• What is being asked: In the records below, the relevant part opens with the line containing "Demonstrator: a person" and closes with the line containing "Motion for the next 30"; print that part exactly and only, without its pictures.

:: Exercise data ::

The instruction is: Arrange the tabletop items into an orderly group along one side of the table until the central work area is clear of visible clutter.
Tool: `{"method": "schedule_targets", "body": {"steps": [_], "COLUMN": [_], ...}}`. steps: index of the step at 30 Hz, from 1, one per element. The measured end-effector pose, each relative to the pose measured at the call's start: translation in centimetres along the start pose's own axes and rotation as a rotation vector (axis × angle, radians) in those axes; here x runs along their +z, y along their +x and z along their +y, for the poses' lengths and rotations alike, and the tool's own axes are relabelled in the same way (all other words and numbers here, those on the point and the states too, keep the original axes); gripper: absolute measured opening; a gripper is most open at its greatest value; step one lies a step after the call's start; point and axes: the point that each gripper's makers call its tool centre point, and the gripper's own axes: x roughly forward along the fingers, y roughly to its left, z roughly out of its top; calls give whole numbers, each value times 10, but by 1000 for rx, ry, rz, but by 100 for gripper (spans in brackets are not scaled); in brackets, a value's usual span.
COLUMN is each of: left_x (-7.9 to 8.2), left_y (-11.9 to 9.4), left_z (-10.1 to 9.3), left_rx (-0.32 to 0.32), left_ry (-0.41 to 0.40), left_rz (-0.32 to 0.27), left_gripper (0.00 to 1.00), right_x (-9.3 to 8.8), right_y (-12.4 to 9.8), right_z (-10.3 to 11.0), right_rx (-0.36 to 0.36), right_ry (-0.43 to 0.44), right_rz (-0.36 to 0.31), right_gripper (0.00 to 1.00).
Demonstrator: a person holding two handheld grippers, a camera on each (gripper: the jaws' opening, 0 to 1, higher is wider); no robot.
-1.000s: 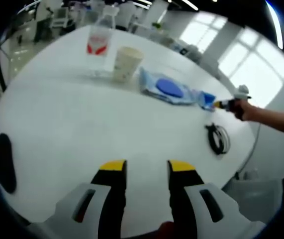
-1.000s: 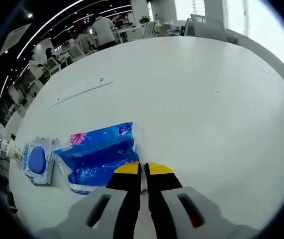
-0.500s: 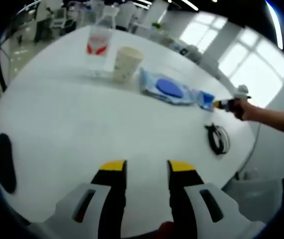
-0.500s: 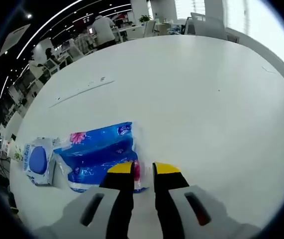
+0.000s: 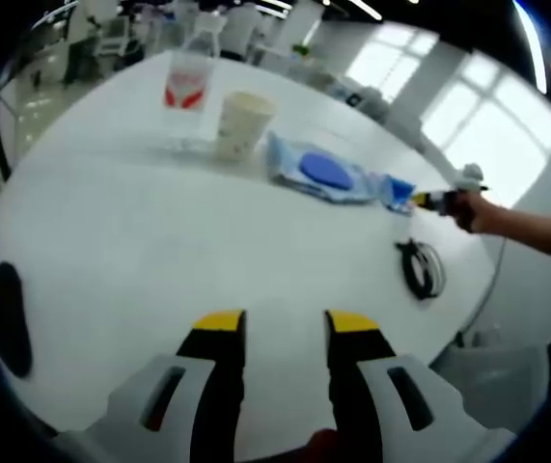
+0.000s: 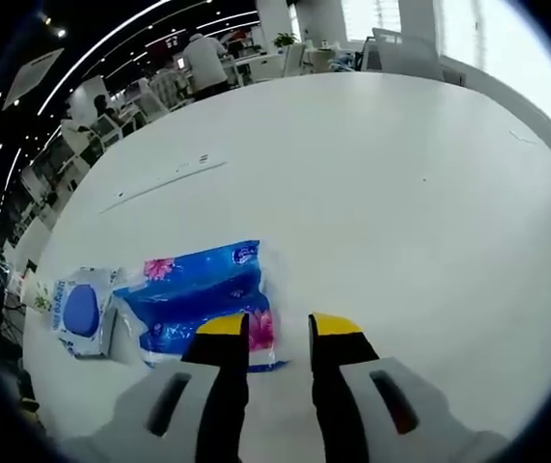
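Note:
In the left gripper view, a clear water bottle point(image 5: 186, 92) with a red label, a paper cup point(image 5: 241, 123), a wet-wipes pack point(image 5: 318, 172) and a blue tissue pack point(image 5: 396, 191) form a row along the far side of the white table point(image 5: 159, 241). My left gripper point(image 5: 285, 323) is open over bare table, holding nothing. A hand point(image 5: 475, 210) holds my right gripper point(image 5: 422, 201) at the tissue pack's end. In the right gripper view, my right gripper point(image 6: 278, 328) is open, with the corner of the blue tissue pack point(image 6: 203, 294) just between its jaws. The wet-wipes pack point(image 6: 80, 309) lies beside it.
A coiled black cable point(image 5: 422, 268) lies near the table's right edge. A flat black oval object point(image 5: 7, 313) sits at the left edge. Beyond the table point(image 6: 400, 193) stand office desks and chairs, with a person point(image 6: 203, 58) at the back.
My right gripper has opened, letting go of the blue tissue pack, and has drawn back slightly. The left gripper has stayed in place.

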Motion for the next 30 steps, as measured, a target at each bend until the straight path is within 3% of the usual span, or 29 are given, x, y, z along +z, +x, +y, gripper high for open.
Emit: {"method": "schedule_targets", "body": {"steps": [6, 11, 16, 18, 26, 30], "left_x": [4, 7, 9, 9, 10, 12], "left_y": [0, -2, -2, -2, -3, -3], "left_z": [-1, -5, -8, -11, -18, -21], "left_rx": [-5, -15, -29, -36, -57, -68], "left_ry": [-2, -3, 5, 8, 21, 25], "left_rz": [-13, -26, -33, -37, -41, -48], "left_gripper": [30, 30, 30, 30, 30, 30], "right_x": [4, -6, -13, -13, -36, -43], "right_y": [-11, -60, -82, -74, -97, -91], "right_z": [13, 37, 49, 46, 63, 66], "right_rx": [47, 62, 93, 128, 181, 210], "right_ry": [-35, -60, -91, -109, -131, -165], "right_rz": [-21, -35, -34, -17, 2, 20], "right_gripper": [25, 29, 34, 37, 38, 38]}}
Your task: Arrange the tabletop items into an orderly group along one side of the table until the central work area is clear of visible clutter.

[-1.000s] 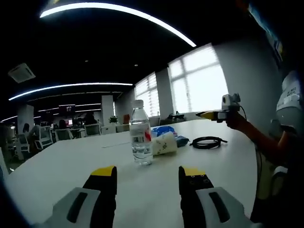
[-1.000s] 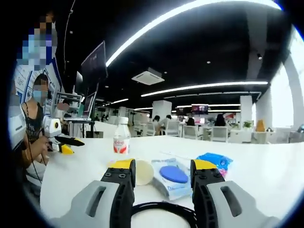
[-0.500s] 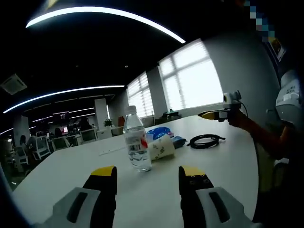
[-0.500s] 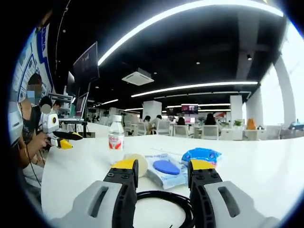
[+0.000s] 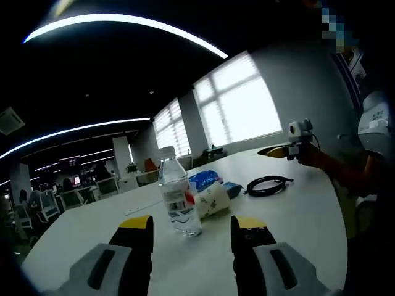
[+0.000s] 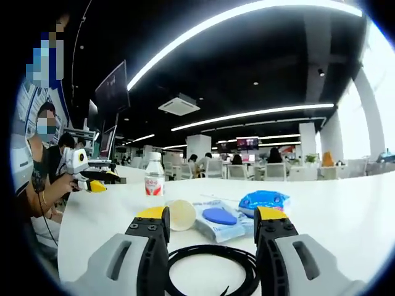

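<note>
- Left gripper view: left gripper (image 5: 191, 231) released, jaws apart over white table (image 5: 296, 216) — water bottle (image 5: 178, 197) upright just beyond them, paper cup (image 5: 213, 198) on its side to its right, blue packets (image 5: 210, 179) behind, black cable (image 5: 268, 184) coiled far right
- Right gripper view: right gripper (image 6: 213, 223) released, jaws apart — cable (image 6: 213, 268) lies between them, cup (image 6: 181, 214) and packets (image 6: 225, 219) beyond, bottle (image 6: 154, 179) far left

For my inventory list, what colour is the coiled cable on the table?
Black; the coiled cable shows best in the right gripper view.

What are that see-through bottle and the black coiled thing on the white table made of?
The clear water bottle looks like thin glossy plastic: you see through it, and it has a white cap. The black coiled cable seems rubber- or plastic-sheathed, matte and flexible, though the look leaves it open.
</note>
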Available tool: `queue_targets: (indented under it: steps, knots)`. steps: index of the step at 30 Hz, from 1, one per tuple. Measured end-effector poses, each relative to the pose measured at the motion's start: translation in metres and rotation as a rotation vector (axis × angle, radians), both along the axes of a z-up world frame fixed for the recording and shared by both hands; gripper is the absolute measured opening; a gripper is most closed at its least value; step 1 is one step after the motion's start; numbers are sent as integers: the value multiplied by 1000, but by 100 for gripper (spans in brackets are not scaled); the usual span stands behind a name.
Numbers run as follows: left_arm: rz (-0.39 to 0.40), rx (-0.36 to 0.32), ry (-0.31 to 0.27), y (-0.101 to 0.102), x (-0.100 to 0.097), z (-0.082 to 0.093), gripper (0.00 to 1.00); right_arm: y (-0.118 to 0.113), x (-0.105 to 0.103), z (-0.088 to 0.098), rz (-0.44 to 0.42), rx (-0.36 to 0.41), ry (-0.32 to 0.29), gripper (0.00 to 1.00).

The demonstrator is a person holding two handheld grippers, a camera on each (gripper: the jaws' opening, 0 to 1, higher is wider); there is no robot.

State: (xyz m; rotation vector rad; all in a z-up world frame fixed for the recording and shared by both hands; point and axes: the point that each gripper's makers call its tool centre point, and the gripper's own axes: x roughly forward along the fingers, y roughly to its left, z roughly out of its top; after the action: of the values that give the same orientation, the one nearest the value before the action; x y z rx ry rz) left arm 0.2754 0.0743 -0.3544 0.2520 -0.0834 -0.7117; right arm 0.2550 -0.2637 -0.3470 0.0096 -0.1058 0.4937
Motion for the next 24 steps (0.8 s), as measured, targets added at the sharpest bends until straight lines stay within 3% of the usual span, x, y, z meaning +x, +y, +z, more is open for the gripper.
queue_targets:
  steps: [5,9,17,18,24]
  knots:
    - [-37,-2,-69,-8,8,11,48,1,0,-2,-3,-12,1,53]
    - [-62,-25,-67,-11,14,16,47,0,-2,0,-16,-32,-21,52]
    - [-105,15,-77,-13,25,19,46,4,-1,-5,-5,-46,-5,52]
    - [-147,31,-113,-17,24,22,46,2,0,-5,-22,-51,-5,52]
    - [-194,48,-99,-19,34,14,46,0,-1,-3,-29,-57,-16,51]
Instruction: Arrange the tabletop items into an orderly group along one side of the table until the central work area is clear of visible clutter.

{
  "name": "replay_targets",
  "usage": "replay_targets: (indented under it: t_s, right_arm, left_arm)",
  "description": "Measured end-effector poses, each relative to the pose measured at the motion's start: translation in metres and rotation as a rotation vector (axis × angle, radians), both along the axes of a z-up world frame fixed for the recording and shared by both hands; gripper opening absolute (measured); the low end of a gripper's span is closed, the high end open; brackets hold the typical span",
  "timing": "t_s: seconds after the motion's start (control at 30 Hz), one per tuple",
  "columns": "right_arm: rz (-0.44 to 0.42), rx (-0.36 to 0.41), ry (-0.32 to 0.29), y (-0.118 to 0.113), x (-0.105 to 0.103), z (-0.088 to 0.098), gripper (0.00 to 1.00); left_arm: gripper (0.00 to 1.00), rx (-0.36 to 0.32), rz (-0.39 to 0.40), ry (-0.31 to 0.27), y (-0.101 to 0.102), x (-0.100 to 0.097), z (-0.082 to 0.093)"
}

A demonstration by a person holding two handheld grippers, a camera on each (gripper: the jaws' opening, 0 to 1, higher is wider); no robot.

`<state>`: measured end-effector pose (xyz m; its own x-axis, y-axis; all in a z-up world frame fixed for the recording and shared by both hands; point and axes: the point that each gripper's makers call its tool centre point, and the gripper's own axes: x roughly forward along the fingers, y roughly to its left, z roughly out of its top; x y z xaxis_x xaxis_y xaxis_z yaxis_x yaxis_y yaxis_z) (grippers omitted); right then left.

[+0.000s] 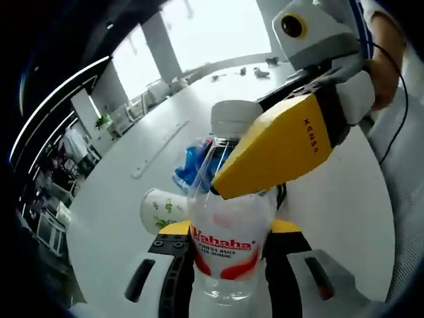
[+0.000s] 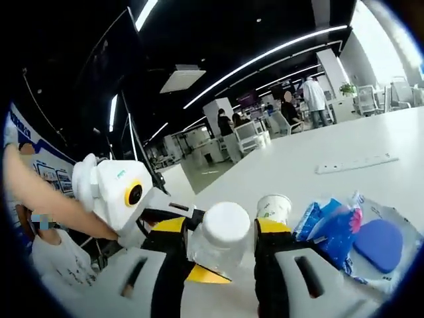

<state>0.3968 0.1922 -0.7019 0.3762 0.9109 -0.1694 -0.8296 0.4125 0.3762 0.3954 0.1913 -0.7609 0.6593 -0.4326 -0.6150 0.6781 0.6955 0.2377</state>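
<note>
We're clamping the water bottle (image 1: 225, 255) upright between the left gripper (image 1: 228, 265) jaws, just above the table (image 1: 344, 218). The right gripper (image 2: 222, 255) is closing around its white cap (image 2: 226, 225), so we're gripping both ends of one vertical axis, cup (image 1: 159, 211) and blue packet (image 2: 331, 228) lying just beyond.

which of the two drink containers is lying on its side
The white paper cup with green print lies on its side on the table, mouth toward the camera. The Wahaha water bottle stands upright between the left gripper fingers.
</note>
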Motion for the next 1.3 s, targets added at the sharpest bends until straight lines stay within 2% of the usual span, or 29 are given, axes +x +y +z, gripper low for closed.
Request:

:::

• Answer below:
Demonstrator: a person holding two handheld grippers, a camera on each (gripper: the jaws' opening, 0 to 1, higher is wider); no robot.
-1.000s: 
-1.000s: 
-0.500s: 
-0.500s: 
+0.000s: 
+0.000s: 
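Note:
In the left gripper view, a clear water bottle point(image 5: 186, 92) with a red label, a paper cup point(image 5: 241, 123), a wet-wipes pack point(image 5: 318, 172) and a blue tissue pack point(image 5: 396, 191) form a row along the far side of the white table point(image 5: 159, 241). My left gripper point(image 5: 285, 323) is open over bare table, holding nothing. A hand point(image 5: 475, 210) holds my right gripper point(image 5: 422, 201) at the tissue pack's end. In the right gripper view, my right gripper point(image 6: 278, 328) is open, with the corner of the blue tissue pack point(image 6: 203, 294) just between its jaws. The wet-wipes pack point(image 6: 80, 309) lies beside it.
A coiled black cable point(image 5: 422, 268) lies near the table's right edge. A flat black oval object point(image 5: 7, 313) sits at the left edge. Beyond the table point(image 6: 400, 193) stand office desks and chairs, with a person point(image 6: 203, 58) at the back.
My right gripper has opened, letting go of the blue tissue pack, and has drawn back slightly. The left gripper has stayed in place.
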
Motion for the next 30 steps, as measured, a target at each bend until the straight path is within 3% of the usual span, or 29 are given, x, y, z along +z, +x, +y, gripper high for open.

There is nothing further to this exercise.